Enable Geo-replication at the namespace level

You can create a new namespace or update an existing namespace by adding the field geoReplicationRefs. It will add the namespace to us-west-sn-platform.

Note

Once you enable Geo-replication at the namespace level, messages to all topics within that namespace are replicated across clusters.

apiVersion: resource.streamnative.io/v1alpha1
kind: PulsarNamespace
metadata:
  name: geo-namespace
  namespace: us-east
spec:
  name: geo-test/geo-namespace
  connectionRef:
    name: us-east-local-connection
  geoReplicationRefs:
  - name: us-east-to-west-geo-replication
  lifecyclePolicy: CleanUpAfterDeletion

Enable Geo-replication at the topic level

You can create a new topic or update an existing topic by adding the field geoReplicationRefs. It will add the topic to us-west-sn-platform.

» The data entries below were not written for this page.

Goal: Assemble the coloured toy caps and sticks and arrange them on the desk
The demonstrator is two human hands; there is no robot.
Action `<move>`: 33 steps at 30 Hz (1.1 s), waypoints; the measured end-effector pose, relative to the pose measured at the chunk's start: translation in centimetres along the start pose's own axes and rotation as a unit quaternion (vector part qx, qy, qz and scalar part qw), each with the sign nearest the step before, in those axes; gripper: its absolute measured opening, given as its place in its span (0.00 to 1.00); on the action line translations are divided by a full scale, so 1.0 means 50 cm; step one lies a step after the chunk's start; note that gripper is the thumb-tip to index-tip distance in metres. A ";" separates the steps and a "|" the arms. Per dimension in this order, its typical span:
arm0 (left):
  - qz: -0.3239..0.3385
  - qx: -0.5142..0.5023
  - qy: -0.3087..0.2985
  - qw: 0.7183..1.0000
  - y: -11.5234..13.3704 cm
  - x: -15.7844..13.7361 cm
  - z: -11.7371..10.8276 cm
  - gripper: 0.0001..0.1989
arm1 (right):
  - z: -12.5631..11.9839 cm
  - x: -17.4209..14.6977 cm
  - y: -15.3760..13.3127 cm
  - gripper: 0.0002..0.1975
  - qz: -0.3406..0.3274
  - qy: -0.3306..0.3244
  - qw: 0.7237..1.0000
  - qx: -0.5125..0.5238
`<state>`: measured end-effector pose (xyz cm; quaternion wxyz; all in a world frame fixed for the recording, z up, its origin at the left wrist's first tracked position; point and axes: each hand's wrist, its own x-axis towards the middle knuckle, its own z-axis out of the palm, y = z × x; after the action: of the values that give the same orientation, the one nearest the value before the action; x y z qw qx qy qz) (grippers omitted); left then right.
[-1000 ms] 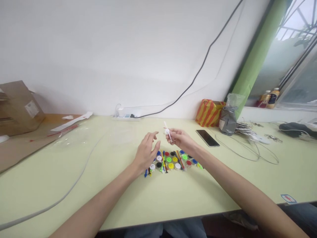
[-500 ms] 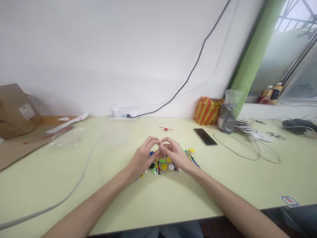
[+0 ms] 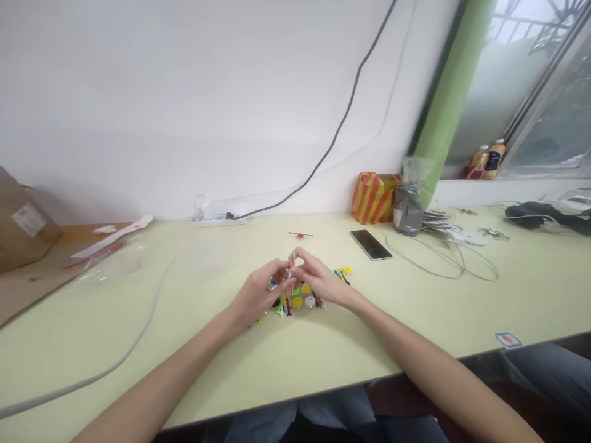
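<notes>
My left hand [image 3: 259, 290] and my right hand [image 3: 319, 280] meet fingertip to fingertip above a group of small plastic parts. Both are pinched on a thin white plastic stick [image 3: 293, 261], which stands nearly upright between them; fingers cover its middle. Below and around the hands lie a yellow disc [image 3: 297, 302], a white disc [image 3: 309, 301] and several narrow forked pieces in green, red, blue and yellow. Another yellow disc [image 3: 347, 270] lies right of my right hand. Farther back on the table is a red stick with a round red centre [image 3: 300, 235].
A phone [image 3: 370, 244] lies right of the hands, near a looped cable [image 3: 429, 276]. Behind stand a striped bag [image 3: 373, 198] and a grey bag [image 3: 408, 212]. A power strip [image 3: 217, 219] sits by the wall. On the left are a thick cable [image 3: 144, 348] and a cardboard box [image 3: 25, 218].
The camera view has shifted, so most table items appear farther left. The white stick has turned from tilted to nearly upright, still between both hands.
</notes>
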<state>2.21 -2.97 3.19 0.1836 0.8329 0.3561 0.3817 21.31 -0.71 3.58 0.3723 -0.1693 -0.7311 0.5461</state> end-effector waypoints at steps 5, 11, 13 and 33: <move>0.060 0.069 -0.005 0.996 0.011 -0.001 -0.003 0.07 | -0.032 -0.001 -0.030 0.19 0.015 -0.087 0.996 0.028; 0.140 0.125 0.020 0.982 0.029 -0.003 -0.004 0.11 | -0.138 -0.028 -0.081 0.20 0.104 -0.107 0.988 -0.035; 0.143 0.121 0.017 0.982 0.029 -0.001 -0.003 0.09 | -0.171 -0.036 -0.081 0.19 0.130 -0.036 0.982 -0.134; 0.139 0.106 0.065 0.982 -0.010 0.000 0.001 0.07 | -0.198 -0.049 -0.051 0.17 0.344 -0.029 0.814 -0.466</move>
<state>2.04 -2.63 2.87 0.0155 0.8626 0.2862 0.4168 30.57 3.48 6.32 0.0150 -0.5470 -0.8028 0.2368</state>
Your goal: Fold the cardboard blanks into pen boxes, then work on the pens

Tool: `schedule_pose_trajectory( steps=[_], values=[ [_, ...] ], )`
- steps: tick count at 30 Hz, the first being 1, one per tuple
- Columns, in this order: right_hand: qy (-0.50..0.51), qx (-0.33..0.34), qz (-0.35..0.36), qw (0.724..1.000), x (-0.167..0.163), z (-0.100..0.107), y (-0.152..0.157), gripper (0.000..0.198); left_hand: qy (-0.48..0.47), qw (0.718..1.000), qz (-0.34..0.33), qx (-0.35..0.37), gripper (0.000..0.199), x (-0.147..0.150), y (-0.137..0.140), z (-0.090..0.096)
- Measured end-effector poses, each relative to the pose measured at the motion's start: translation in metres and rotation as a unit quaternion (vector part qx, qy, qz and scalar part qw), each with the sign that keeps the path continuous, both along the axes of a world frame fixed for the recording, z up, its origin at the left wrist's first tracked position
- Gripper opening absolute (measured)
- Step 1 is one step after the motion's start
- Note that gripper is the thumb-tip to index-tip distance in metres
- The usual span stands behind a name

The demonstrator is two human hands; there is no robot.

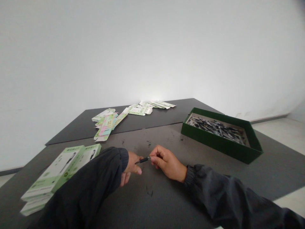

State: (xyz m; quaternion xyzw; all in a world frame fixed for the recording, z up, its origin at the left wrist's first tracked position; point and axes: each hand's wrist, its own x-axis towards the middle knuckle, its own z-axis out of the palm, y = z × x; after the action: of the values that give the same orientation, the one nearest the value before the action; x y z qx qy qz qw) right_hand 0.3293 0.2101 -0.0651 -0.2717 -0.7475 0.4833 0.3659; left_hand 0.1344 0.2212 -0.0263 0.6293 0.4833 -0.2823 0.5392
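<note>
A slim pen [143,160] with a dark barrel spans the gap between my two hands above the table. My right hand [168,163] is closed, its thumb and forefinger pinching the pen's right end. The pen's other end reaches my left hand [131,164], overlapping it near the base of the thumb. The left thumb and fingers are apart; whether they touch the pen is hard to see. Beside my left forearm lie white-and-green pen boxes [57,168] with a pen pictured on top. To the right stands a dark green box [218,144] holding many loose pens [215,128].
Flattened green, pink and blue cartons [107,125] lie in a pile at the back left. More white-and-green cartons [138,109] spread along the far side near the wall [152,54]. The dark table [164,133] has a seam across it and some black smudges.
</note>
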Motion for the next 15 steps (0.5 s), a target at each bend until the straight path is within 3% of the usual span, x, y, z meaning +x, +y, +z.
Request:
schedule_pose_trajectory(
  steps=[7, 15],
  values=[
    [-0.052, 0.097, -0.003, 0.994, 0.005, 0.004, -0.002, 0.007, -0.009, 1.0, -0.003, -0.005, 0.06, 0.003, -0.004, 0.006],
    [-0.084, 0.136, -0.015, 0.987, 0.006, 0.011, -0.003, 0.009, 0.003, 1.0, 0.0, 0.025, 0.06, 0.006, -0.007, 0.007]
  ],
)
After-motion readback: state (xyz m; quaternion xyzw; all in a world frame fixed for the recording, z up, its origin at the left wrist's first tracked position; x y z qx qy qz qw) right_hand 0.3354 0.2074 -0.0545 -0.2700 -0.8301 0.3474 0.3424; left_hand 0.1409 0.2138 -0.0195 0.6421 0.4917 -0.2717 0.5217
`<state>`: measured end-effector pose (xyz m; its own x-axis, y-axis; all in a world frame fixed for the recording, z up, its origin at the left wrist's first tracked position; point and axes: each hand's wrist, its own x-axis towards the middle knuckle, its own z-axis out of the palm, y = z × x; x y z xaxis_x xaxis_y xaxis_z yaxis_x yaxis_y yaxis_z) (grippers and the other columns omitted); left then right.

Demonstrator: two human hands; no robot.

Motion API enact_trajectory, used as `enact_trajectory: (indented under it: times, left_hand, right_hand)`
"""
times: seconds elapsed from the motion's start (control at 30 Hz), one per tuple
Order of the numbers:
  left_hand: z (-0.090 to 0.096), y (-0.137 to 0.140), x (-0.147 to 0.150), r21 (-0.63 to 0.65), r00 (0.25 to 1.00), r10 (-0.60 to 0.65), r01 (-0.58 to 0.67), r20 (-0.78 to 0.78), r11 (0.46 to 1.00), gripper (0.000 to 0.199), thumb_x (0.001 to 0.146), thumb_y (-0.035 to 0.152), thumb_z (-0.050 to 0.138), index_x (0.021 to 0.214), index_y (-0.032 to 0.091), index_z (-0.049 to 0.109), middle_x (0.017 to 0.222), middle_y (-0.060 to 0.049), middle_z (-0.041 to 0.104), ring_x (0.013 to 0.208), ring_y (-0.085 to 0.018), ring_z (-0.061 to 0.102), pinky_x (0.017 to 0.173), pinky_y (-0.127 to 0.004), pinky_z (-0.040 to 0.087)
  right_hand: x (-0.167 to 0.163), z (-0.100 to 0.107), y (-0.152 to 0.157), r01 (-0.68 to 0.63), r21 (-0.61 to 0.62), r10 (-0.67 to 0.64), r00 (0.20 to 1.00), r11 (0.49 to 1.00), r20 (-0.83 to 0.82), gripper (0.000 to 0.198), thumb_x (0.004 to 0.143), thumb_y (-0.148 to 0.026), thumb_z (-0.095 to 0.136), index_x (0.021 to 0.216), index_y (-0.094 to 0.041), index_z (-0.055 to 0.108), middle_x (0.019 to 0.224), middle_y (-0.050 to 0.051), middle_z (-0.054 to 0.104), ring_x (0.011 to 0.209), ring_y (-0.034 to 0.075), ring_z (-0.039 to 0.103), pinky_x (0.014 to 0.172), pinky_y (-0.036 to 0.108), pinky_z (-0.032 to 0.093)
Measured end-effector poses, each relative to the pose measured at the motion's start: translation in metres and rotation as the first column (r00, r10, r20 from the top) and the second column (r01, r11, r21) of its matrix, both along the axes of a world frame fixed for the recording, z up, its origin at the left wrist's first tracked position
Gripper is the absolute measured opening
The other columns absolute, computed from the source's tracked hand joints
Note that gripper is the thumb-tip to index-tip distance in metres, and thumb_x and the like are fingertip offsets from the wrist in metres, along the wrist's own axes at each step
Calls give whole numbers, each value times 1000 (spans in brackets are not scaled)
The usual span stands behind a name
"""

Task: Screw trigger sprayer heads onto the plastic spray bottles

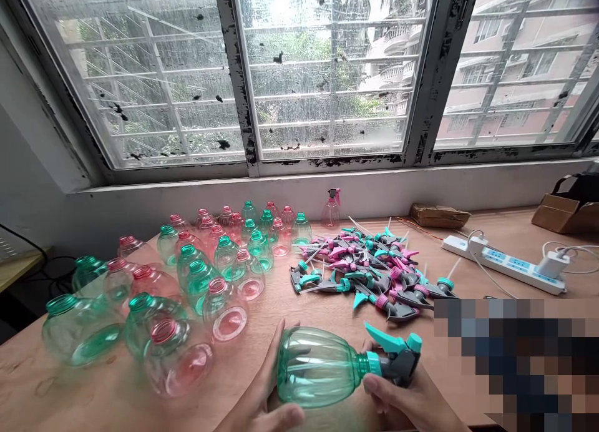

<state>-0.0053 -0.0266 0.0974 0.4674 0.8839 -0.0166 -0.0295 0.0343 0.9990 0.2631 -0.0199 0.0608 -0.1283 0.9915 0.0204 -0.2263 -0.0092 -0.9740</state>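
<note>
A clear green spray bottle lies sideways in front of me, held just above the table's near edge. My left hand cups its base end. On the other side, my right hand has its thumb and fingers around the neck, at the turquoise collar. A grey trigger sprayer head with a turquoise lever and nozzle sits on the bottle's mouth, pointing right. How far the collar is screwed on I cannot tell.
Many open green and pink bottles stand at the left. A heap of sprayer heads lies mid-table. Behind it stands a pink spray bottle with its head on. A power strip, a brown package and a cardboard box are at the right.
</note>
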Motion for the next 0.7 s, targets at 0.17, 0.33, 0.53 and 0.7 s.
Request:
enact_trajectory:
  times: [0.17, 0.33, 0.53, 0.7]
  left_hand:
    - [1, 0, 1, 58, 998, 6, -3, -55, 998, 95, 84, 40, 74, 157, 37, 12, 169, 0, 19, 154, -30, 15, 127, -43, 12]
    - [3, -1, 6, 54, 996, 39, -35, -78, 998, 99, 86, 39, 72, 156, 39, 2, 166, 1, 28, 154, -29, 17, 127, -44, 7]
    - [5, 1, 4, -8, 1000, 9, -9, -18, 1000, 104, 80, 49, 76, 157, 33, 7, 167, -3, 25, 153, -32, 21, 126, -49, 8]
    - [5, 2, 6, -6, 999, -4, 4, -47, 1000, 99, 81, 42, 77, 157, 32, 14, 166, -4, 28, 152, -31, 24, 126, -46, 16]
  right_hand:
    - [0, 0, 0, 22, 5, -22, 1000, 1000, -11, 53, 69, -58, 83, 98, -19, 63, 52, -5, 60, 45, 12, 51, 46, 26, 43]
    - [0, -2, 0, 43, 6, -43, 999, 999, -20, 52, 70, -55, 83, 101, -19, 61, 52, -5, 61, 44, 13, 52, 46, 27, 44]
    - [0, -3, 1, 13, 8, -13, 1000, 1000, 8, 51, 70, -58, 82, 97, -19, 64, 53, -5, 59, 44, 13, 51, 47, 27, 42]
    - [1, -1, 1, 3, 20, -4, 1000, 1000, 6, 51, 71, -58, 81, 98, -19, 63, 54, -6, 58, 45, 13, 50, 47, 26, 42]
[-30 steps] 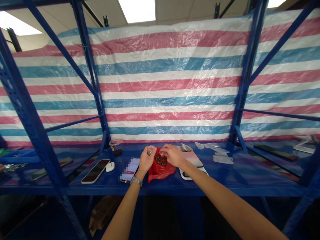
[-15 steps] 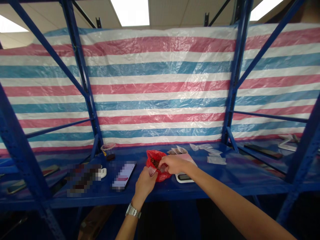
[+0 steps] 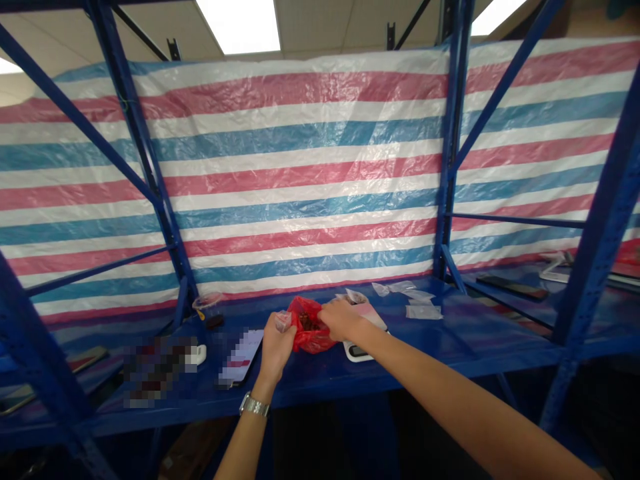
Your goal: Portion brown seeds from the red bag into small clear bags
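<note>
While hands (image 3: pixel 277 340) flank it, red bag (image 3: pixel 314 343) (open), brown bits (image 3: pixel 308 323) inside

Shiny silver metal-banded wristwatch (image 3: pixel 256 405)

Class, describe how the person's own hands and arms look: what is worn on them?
The left hand is ungloved, with a silver-coloured, watch-like metal band around its wrist. The right hand is ungloved too, and its wrist shows nothing worn. No sleeves show on either visible forearm.
</note>
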The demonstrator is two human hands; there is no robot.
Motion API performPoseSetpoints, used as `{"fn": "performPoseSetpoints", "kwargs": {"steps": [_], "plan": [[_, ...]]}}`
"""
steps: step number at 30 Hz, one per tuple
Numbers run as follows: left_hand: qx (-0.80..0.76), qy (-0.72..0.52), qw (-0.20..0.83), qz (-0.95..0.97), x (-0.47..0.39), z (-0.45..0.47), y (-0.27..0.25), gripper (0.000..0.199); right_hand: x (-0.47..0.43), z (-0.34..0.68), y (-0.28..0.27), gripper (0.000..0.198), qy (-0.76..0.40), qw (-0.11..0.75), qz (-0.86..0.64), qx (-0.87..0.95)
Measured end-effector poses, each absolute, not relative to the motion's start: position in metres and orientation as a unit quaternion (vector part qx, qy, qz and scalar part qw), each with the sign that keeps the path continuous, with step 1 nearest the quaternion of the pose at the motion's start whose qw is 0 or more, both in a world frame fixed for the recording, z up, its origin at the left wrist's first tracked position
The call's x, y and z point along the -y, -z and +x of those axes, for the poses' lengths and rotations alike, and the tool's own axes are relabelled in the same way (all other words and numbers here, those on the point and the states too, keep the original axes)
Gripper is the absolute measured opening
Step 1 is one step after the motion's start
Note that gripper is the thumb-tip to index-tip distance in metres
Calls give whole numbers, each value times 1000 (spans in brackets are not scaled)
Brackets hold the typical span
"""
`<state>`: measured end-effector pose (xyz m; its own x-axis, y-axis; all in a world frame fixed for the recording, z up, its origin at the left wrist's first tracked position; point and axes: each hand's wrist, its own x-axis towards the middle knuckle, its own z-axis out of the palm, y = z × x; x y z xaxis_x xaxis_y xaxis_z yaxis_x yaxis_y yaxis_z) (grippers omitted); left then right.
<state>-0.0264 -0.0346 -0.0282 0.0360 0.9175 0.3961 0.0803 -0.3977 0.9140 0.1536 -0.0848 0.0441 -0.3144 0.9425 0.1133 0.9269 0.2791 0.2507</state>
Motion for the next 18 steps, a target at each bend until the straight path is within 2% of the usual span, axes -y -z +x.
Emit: {"fn": "performPoseSetpoints", "kwargs": {"steps": [5,15,18], "plan": [[-387,-570,370,623,29,-28,36,15,70,145,-25,28,-136,-20,553,-822],[-367,-561,278,688,2,-44,10,14,50,153,-24,37,-184,8,677,-713],[-355,-564,245,704,-2,-47,10,13,56,154,-27,49,-193,-1,691,-697]]}}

apiVersion: resource.streamnative.io/v1alpha1
kind: PulsarTopic
metadata:
  name: geo-topic
  namespace: us-east
spec:
  name: persistent://geo-test/geo-namespace/geo-topic
  partitions: 1
  connectionRef:
    name: us-east-local-connection
  geoReplicationRefs:
  - name: us-east-to-west-geo-replication
  lifecyclePolicy: CleanUpAfterDeletion

Test

After the resources are ready, you can test Geo-replication by producing and consuming messages.

  • Open a terminal and run the command ./bin/pulsar-client produce geo-test/geo-namespace/geo-topic -m "hello" -n 10 to produce messages to us-east.
  • Open another terminal and run the command ./bin/pulsar-client consume geo-test/geo-namespace/geo-topic -s sub -n 0 to consume messages from us-west.